Under the foregoing provisions, the builder in good faith can compel the landowner to make a choice between appropriating the building

by paying the proper indemnity or obliging the builder to pay the price of the land. The choice belongs to the owner of the land, a rule that accords

with the principle of accession, i.e., that the accessory follows the principal and not the other way around. Even as the option lies with the

landowner, the grant to him, nevertheless, is preclusive. He must choose one. He cannot, for instance, compel the owner of the building to instead

remove it from the land. In order, however, that the builder can invoke that accruing benefit and enjoy his corresponding right to demand that a

choice be made by the landowner, he should be able to prove good faith on his part.[48]

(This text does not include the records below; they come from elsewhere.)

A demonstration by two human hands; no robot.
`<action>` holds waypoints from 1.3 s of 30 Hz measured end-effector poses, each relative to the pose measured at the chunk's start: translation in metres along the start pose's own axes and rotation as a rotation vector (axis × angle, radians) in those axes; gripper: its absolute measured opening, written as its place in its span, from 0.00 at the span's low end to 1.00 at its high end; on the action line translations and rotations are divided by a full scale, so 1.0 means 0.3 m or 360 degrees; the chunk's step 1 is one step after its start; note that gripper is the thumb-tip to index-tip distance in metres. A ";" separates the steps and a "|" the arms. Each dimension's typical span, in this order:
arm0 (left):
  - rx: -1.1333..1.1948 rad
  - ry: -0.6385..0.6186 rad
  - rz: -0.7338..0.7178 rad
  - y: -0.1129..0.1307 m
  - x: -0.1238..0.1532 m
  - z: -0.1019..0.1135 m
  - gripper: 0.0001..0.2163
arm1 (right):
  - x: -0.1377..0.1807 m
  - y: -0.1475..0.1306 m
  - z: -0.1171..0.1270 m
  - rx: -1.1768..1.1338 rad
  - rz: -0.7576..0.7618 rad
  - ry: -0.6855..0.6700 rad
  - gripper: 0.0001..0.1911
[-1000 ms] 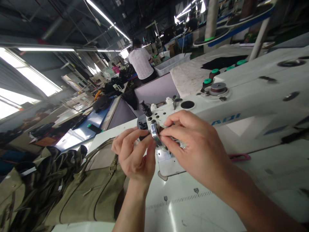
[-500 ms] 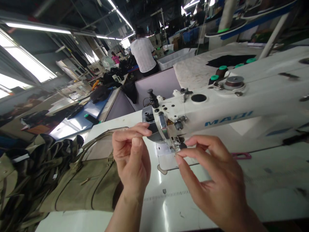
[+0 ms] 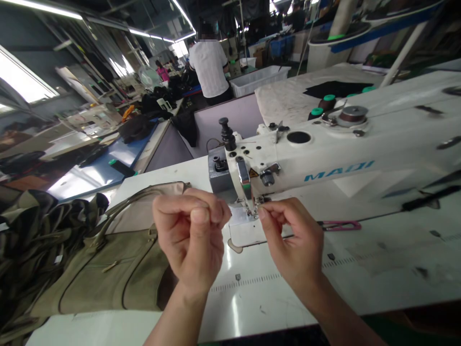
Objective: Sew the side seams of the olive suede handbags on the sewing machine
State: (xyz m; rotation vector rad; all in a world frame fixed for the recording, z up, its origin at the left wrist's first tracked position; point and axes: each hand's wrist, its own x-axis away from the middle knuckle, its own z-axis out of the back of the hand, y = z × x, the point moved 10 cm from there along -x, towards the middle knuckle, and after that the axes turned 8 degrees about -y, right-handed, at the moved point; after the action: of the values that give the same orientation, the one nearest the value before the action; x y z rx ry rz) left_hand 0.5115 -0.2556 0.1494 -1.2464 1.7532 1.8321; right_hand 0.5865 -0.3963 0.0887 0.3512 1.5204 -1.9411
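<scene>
My left hand point(image 3: 192, 235) is raised in front of the sewing machine point(image 3: 309, 154), its thumb pressed against the bent fingers. Whatever it pinches is too small to make out. Close to the machine's needle and presser foot area point(image 3: 250, 206), my right hand point(image 3: 293, 235) has thumb and forefinger tips together; anything between them is too fine to see. An olive green bag point(image 3: 97, 269) with handles and a zip lies on the table to the left of my left hand. Pink-handled thread snips point(image 3: 340, 225) lie beyond my right hand, partly hidden by it.
A heap of dark olive pieces point(image 3: 32, 245) is piled at the left. Thread cones point(image 3: 326, 103) stand behind the machine, near a cloth-covered table point(image 3: 284, 91). Further back are a white bin point(image 3: 259, 81) and a person in a white shirt point(image 3: 209, 67).
My right hand's fingers, spread a little before, have come together in a pinch by the needle area. My left hand's fingers have curled in more. The view has shifted slightly.
</scene>
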 end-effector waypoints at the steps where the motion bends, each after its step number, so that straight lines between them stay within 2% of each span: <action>1: -0.0010 -0.0038 0.0037 -0.006 0.014 -0.005 0.04 | -0.008 -0.002 -0.003 0.0020 0.0014 -0.0001 0.05; 4: -0.0057 -0.0121 0.0237 -0.039 0.088 -0.009 0.04 | -0.009 -0.003 -0.009 0.0040 0.0025 -0.0004 0.04; 6: -0.0113 -0.0225 0.0453 -0.072 0.171 -0.012 0.05 | 0.012 -0.002 -0.008 0.0032 0.0022 -0.0008 0.03; 10: -0.0251 -0.0616 0.1030 -0.160 0.437 -0.030 0.06 | 0.090 0.015 -0.040 -0.0095 -0.0042 -0.0194 0.04; 12: -0.0242 -0.0839 0.1231 -0.188 0.587 -0.049 0.10 | 0.140 0.051 -0.080 -0.0378 -0.0259 -0.0356 0.08; 14: -0.0177 -0.1032 0.1314 -0.199 0.706 -0.076 0.14 | 0.193 0.084 -0.136 -0.0853 -0.0564 -0.0492 0.14; 17: -0.0132 -0.1178 0.1408 -0.213 0.804 -0.101 0.17 | 0.239 0.098 -0.204 -0.1340 -0.0879 -0.0525 0.18; 20: -0.0144 -0.1198 0.1417 -0.214 0.798 -0.114 0.18 | 0.240 0.151 -0.244 -0.1435 -0.1112 -0.0322 0.18; 24: -0.0205 -0.1161 0.1360 -0.191 0.719 -0.122 0.17 | 0.228 0.244 -0.329 -0.1701 -0.1410 0.0033 0.19; 27: -0.0337 -0.1083 0.1463 -0.194 0.701 -0.095 0.11 | 0.221 0.256 -0.383 -0.1779 -0.1479 0.0021 0.18; 30: -0.0258 -0.1175 0.1493 -0.200 0.754 -0.104 0.13 | 0.224 0.208 -0.342 -0.1521 -0.1234 -0.0153 0.19; 32: -0.0220 -0.1278 0.1536 -0.209 0.810 -0.107 0.17 | 0.234 0.147 -0.268 -0.1257 -0.0920 -0.0269 0.20; 33: -0.0236 -0.1309 0.1527 -0.208 0.822 -0.101 0.17 | 0.249 0.124 -0.236 -0.1176 -0.0831 -0.0336 0.20; 34: -0.0258 -0.1323 0.1474 -0.198 0.812 -0.092 0.16 | 0.248 0.081 -0.195 -0.0968 -0.0608 -0.0413 0.19; 36: -0.0282 -0.1229 0.1116 -0.135 0.697 -0.067 0.11 | 0.259 0.037 -0.138 -0.0702 -0.0383 -0.0525 0.17; 38: -0.0413 -0.1107 0.0592 -0.030 0.519 -0.038 0.03 | 0.268 0.008 -0.126 -0.0567 -0.0240 -0.0737 0.17; 39: -0.0660 -0.1092 0.0429 -0.002 0.439 -0.027 0.09 | 0.275 -0.005 -0.128 -0.0541 -0.0173 -0.0864 0.17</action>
State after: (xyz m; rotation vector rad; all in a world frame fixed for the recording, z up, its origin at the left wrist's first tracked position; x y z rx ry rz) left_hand 0.4397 -0.3068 0.0512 -0.3841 1.2307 2.4719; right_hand 0.5163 -0.3863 0.0318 -0.3837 1.4734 -1.6293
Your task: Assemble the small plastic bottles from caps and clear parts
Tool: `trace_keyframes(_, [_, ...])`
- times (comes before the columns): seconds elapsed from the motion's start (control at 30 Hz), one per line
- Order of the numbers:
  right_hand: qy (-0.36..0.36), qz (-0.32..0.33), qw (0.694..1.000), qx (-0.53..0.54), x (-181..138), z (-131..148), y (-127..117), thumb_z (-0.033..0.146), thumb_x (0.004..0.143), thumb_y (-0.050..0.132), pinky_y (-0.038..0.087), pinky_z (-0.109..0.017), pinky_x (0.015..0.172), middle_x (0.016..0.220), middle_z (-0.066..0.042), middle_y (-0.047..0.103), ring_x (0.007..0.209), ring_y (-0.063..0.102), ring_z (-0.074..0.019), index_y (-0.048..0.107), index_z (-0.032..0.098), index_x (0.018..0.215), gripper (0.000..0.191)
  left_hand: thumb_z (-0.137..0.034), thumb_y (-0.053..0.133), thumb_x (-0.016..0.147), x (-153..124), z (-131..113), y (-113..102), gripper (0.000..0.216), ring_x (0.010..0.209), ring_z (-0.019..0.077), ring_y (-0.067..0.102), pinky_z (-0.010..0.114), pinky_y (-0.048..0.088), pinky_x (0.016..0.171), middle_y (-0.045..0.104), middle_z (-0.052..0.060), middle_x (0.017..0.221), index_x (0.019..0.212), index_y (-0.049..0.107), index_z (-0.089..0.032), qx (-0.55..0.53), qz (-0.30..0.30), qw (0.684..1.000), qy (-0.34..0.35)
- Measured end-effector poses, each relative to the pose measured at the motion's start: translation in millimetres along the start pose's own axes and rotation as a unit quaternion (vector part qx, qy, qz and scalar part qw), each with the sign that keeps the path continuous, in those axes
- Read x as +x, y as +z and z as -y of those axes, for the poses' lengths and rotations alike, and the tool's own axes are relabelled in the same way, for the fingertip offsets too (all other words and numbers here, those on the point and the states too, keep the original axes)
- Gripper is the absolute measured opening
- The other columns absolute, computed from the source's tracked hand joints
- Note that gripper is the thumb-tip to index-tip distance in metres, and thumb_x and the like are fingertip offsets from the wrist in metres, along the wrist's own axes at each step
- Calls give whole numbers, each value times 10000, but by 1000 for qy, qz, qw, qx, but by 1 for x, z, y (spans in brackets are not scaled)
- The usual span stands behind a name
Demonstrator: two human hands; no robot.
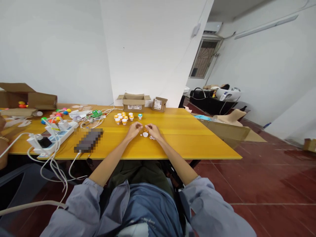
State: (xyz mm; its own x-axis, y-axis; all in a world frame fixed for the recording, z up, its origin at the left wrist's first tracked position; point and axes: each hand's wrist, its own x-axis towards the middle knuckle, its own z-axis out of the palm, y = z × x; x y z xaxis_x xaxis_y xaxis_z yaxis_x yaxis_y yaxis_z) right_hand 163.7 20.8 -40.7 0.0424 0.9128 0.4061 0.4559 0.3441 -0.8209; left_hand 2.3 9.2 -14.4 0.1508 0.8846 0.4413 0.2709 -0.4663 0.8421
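My left hand [134, 129] hovers over the table with its fingers curled and pressed together; anything they hold is too small to make out. Facing it a short gap away, my right hand [153, 131] is bent in a similar pinch, its contents equally unclear. Just below and between the fingertips lie a white round part [145, 134] and a partly covered orange part [145, 130]. Several small white pieces [152, 138] lie under my right hand. Beyond my left hand stands a group of small white pieces with yellow tops [124, 121], along with one teal-topped piece [140, 116].
Two cardboard boxes, an open one [134, 101] and a smaller one [159, 104], stand against the wall. To the left are a phone [89, 140], a power strip [56, 140] with cables, and colourful balls [65, 112]. Another person's arm [3, 144] shows at the left edge.
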Motion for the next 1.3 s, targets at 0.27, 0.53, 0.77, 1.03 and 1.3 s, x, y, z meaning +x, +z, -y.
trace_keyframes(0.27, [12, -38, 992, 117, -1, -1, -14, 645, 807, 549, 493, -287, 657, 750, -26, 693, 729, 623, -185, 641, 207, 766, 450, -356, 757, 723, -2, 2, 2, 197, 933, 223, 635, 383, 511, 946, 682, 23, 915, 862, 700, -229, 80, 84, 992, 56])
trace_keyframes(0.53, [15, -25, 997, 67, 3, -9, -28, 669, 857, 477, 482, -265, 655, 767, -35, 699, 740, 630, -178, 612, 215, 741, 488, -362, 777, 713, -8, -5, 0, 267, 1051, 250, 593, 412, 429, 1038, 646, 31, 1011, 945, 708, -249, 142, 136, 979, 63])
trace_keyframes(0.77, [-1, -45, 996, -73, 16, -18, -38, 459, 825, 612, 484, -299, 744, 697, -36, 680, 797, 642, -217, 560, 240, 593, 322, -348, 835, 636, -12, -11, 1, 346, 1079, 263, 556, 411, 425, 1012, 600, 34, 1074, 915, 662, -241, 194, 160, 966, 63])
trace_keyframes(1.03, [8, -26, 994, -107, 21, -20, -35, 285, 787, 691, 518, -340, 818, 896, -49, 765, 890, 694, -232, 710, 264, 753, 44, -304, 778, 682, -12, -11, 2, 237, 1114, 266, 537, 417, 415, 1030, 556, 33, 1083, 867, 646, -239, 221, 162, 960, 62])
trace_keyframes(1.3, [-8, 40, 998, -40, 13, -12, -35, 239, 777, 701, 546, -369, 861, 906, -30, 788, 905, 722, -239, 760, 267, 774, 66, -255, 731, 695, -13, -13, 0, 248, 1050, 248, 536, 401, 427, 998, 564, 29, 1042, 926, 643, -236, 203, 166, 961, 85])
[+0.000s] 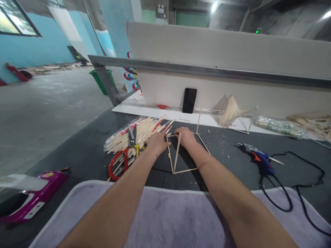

Good faith, here understood, is an intangible and abstract quality with no technical meaning or statutory definition, and it encompasses,

among other things, an honest belief, the absence of malice and the absence of design to defraud or to seek an unconscionable advantage. An

individuals personal good faith is a concept of his own mind and, therefore, may not conclusively be determined by his protestations alone.  It

implies honesty of intention, and freedom from knowledge of circumstances which ought to put the holder upon inquiry. The essence of good faith

lies in an honest belief in the validity of ones right, ignorance of a superior claim, and absence of intention to overreach another.  Applied to

possession, one is considered in good faith if he is not aware that there exists in his title or mode of acquisition any flaw which invalidates it.[49]
 

In this case, the subject property waived and quitclaimed by Esperanza to the petitioner and her husband in the Affidavit was only

covered by a tax declaration in the name of Esperanza. Petitioner did not even bother to look into the origin of the subject property and to probe

into the right of Esperanza to relinquish the same. Thus, when petitioner and her husband built a house thereon in 1989 they cannot be considered

to have acted in good faith as they were fully aware that when Esperanza executed an Affidavit relinquishing in their favor the subject property the

only proof of Esperanzas ownership over the same was a mere tax declaration. This fact or circumstance alone was enough to put the petitioner

and her husband under inquiry. Settled is the rule that a tax declaration does not prove ownership.  It is merely an indicium of a claim of

ownership. Payment of taxes is not proof of ownership; it is, at best, an indicium of possession in the concept of ownership. Neither tax receipts

nor a declaration of ownership for taxation purposes is evidence of ownership or of a right to possess realty when not supported by other effective

proofs.[50]

With the foregoing, the petitioner is not entitled to the rights under Article 448 and 546 as the petitioner is not a builder and possessor in

good faith.

WHEREFORE, premises considered, the instant Petition is hereby DENIED. The Decision and Resolution of the Court of Appeals in CA-G.R. SP No.

64970, dated 27 October 2006 and 29 June 2007, respectively, affirming the RTC Decision dated 12 September 2000 in Civil Case No. 5511 and

declaring the respondents the lawful owners and possessors of the subject property are hereby AFFIRMED. No costs.